→ What is being asked: Could you return the lines below exactly, from the first line up to and including the line that holds "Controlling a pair"?

Records drawn from a dataset:
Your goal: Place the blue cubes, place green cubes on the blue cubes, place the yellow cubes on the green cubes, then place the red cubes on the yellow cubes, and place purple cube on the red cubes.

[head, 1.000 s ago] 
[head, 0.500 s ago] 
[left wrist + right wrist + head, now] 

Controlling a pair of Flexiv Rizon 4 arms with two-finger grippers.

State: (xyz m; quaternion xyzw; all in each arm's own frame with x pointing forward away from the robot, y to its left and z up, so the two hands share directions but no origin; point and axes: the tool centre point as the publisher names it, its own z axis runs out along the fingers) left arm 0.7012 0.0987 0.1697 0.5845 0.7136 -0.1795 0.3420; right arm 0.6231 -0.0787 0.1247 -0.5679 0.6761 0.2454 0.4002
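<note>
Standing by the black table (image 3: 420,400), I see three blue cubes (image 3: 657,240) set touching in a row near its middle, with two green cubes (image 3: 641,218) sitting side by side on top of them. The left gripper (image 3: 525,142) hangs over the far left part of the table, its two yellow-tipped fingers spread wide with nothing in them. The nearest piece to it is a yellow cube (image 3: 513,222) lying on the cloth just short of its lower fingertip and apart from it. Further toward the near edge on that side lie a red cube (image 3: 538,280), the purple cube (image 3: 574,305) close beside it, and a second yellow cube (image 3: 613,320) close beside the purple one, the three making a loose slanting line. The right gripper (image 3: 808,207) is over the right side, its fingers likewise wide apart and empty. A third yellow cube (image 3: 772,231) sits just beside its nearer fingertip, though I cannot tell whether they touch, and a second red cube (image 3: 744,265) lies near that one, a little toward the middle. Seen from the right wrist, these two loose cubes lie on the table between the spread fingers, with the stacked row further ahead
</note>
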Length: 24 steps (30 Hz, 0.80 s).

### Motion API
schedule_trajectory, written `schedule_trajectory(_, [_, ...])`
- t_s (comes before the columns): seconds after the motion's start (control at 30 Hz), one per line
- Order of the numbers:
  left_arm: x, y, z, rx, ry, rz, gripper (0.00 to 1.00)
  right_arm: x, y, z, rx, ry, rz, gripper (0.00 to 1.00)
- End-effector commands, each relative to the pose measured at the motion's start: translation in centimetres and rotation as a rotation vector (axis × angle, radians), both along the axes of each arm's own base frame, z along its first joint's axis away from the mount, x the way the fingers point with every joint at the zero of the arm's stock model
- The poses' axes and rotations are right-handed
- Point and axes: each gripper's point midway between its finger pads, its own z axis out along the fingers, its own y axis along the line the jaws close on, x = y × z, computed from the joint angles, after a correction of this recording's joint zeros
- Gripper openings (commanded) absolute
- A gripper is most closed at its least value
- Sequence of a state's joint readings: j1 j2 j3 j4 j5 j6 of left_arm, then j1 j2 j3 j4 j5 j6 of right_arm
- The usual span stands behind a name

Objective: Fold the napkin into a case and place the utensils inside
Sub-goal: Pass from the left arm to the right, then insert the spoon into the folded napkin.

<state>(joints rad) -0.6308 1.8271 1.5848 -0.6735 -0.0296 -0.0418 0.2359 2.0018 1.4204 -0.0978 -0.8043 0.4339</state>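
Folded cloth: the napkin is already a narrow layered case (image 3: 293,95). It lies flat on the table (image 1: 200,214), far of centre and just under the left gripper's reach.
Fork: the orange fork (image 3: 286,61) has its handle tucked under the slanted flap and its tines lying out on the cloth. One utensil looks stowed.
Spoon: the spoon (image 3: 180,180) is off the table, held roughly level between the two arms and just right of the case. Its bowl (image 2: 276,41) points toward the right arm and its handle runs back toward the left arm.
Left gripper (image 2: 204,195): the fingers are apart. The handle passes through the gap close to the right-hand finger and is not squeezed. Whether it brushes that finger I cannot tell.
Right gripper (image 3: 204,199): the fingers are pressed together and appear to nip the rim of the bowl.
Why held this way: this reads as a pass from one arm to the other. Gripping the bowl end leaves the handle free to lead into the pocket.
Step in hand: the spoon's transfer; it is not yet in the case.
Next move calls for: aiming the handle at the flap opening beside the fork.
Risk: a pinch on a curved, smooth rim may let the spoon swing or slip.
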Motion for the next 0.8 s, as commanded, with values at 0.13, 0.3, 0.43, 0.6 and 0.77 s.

→ Response below:
Your goal: Place the blue cubes, place green cubes on the blue cubes, place the yellow cubes on the green cubes, then place the red cubes on the yellow cubes, and place purple cube on the red cubes.

[head, 1.000 s ago] 
[head, 0.500 s ago] 
[left wrist + right wrist + head, now] 

Controlling a pair of Flexiv Rizon 4 arms with two-finger grippers.

That finishes the answer to the exercise.